### Exercise:
Nothing outside the range is to be copied. From the entries below, reproduce exactly the lines starting at the one with "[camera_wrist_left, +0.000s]" and ending at the one with "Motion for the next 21", without pictures.

### Data extracted from a collection:
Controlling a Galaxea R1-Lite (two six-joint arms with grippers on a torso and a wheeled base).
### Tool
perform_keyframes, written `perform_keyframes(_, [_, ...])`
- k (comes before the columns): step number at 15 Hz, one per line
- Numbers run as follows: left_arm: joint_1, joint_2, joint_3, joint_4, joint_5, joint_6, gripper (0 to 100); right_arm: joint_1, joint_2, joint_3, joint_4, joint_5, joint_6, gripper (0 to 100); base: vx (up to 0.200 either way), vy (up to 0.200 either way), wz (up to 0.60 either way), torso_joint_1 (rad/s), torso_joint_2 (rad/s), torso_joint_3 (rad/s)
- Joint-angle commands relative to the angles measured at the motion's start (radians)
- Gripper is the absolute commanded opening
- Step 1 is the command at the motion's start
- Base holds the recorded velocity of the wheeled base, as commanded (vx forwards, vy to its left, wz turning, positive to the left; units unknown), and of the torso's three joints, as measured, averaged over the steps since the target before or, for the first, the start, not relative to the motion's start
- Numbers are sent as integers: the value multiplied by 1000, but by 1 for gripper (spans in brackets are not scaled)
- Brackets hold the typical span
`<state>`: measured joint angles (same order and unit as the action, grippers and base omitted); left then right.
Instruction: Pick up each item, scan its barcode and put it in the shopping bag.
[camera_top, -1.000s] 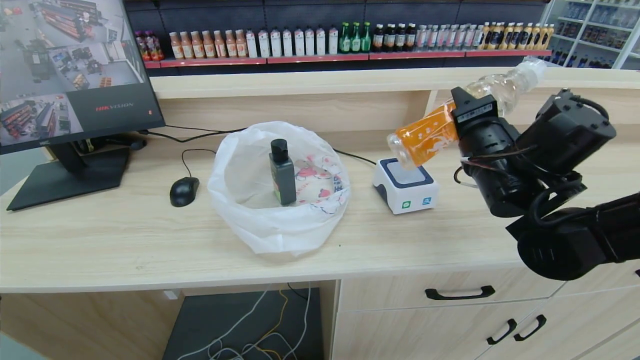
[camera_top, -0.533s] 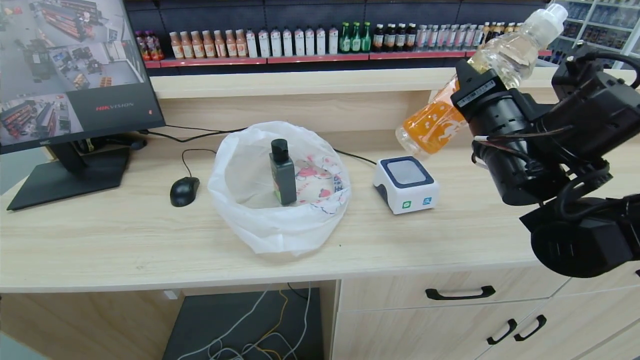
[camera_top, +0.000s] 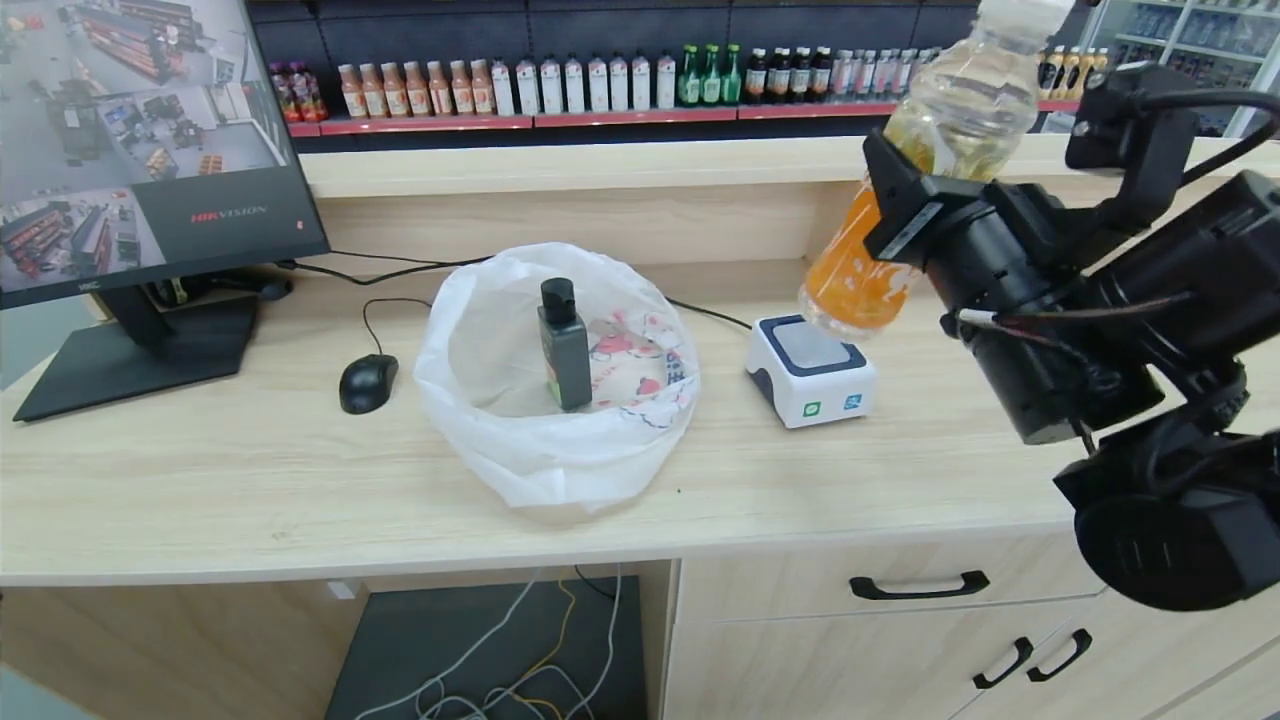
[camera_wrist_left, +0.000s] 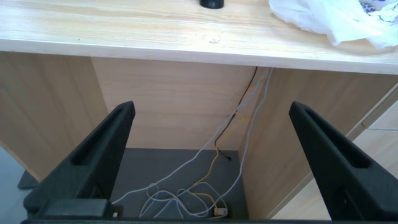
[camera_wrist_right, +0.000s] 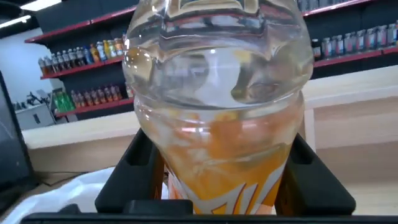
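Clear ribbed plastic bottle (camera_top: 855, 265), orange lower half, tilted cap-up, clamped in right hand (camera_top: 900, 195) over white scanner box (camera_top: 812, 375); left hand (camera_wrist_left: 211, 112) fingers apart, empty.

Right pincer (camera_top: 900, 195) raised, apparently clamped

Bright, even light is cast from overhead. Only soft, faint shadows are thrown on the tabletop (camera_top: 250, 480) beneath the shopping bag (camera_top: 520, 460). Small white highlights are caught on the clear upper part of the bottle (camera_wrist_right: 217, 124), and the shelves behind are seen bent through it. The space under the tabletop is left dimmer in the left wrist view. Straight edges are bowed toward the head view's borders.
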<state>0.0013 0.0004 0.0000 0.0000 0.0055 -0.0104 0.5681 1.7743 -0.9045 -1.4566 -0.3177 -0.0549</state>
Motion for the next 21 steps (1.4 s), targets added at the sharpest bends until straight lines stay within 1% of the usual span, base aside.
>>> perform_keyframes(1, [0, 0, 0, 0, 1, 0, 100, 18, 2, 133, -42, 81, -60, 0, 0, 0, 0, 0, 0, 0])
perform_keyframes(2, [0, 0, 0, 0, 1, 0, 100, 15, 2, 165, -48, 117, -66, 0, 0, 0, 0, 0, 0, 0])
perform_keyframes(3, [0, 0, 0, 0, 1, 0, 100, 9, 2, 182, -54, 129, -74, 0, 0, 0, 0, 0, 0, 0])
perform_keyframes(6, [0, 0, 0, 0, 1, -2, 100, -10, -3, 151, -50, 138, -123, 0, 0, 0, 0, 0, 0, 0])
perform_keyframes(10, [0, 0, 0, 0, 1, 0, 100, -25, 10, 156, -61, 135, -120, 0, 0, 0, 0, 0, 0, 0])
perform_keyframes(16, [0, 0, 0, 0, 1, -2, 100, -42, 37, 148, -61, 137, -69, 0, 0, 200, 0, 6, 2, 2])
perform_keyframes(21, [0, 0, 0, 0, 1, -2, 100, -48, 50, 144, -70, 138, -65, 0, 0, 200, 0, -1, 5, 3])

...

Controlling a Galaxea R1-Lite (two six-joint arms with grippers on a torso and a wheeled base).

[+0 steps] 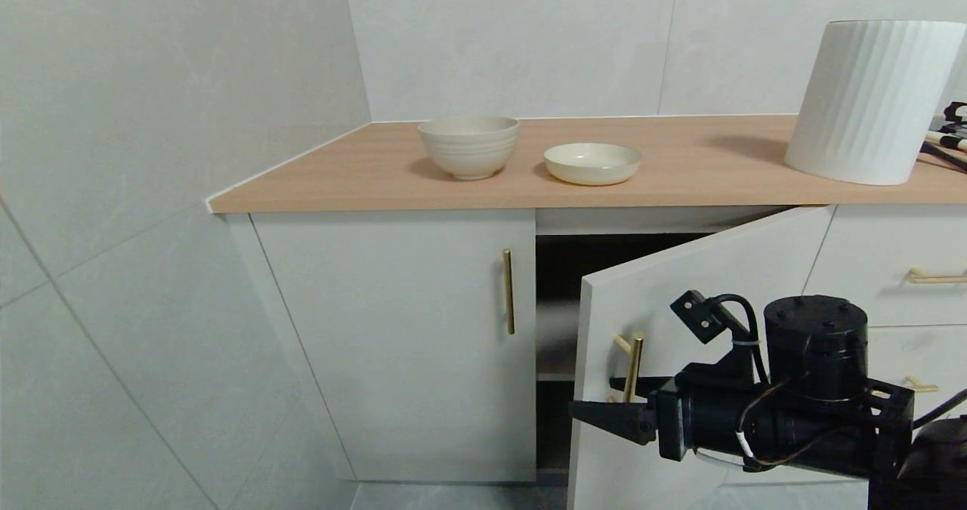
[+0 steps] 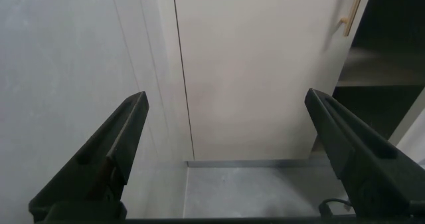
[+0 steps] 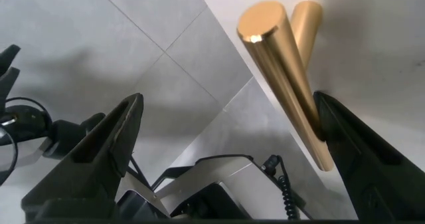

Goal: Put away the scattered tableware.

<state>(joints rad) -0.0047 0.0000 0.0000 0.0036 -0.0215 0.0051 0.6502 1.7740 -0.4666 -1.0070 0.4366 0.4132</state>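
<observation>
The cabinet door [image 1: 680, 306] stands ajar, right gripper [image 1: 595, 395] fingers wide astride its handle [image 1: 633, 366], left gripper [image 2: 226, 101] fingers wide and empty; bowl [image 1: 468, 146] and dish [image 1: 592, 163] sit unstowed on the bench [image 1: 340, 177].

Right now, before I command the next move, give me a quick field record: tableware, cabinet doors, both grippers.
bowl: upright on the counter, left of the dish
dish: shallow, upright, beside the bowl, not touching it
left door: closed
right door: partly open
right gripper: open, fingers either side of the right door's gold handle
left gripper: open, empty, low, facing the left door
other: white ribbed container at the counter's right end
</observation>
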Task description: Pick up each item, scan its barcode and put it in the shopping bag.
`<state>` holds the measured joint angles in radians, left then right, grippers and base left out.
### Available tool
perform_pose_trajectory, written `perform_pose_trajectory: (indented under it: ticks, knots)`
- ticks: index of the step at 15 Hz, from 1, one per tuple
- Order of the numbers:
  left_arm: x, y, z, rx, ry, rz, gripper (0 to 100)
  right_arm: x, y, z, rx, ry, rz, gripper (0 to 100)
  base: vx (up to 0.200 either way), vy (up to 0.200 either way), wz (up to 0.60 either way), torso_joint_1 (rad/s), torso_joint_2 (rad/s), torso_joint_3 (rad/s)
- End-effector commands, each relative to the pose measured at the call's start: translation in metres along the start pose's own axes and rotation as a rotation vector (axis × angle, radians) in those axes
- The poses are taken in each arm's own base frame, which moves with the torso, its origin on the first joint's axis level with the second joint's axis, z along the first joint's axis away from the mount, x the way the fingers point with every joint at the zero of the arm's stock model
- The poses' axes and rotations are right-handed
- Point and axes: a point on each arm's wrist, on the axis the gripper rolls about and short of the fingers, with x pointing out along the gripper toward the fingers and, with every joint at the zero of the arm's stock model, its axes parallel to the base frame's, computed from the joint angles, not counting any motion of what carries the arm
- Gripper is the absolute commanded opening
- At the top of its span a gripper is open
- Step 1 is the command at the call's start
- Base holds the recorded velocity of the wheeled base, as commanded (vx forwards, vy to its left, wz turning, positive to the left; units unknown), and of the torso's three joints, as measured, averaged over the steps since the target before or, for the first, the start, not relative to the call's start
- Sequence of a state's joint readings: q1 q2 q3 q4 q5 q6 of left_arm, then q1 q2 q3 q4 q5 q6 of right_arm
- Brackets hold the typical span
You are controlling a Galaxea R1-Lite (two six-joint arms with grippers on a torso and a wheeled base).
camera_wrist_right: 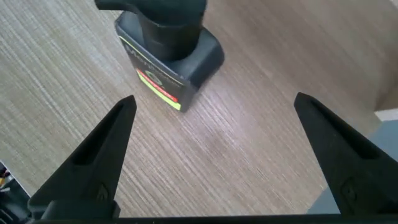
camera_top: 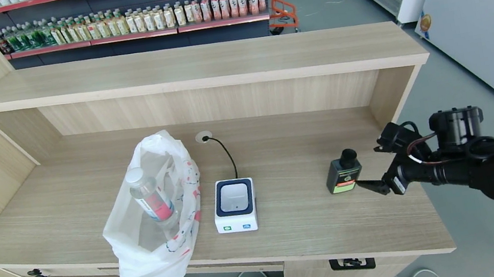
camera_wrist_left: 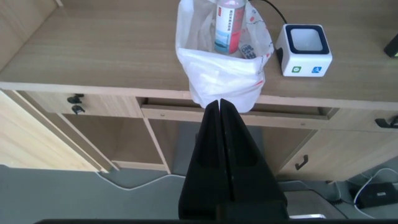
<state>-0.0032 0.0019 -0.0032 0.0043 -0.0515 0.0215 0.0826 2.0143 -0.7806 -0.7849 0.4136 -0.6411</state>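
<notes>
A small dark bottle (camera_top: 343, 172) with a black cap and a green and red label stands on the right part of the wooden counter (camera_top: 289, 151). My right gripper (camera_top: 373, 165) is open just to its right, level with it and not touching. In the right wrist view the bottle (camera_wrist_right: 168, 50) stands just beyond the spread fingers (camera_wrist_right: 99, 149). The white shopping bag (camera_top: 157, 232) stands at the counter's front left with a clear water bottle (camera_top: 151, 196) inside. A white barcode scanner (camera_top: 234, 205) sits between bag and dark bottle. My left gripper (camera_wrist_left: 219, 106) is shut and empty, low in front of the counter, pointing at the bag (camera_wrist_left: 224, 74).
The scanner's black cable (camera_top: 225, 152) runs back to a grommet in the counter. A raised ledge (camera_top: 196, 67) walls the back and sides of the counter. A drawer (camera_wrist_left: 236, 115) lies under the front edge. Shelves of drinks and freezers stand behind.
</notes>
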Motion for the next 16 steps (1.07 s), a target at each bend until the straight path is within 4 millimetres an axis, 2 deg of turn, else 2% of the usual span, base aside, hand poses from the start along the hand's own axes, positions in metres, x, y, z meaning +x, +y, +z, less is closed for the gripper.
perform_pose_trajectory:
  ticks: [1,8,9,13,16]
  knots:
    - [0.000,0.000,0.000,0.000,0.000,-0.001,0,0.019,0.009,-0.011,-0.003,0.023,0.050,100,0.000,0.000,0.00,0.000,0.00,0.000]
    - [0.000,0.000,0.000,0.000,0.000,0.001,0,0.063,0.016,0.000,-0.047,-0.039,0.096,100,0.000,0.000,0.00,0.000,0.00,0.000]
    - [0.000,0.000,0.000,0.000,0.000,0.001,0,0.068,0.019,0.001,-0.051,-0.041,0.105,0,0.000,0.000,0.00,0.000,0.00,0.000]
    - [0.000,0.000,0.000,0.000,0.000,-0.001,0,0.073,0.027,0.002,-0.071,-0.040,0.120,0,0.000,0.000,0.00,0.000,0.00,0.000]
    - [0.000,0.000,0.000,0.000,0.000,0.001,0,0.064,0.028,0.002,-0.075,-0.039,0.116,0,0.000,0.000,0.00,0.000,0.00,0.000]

### Solution to this problem:
[camera_wrist_left, +0.000s] 
[camera_wrist_right, +0.000s] 
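Clear ribbed plastic bottle (camera_top: 855, 265), orange lower half, tilted cap-up, clamped in right hand (camera_top: 900, 195) over white scanner box (camera_top: 812, 375); left hand (camera_wrist_left: 211, 112) fingers apart, empty.

Right pincer (camera_top: 900, 195) raised, apparently clamped

Bright, even light is cast from overhead. Only soft, faint shadows are thrown on the tabletop (camera_top: 250, 480) beneath the shopping bag (camera_top: 520, 460). Small white highlights are caught on the clear upper part of the bottle (camera_wrist_right: 217, 124), and the shelves behind are seen bent through it. The space under the tabletop is left dimmer in the left wrist view. Straight edges are bowed toward the head view's borders.
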<state>0.0013 0.0004 0.0000 0.0000 0.0055 -0.0104 0.5681 1.7743 -0.9045 -1.4566 -0.3177 -0.0549</state>
Motion for the next 21 steps (1.4 s), targets added at the sharpest bends until straight lines stay within 1% of the usual span, base aside.

A complete answer has now been given.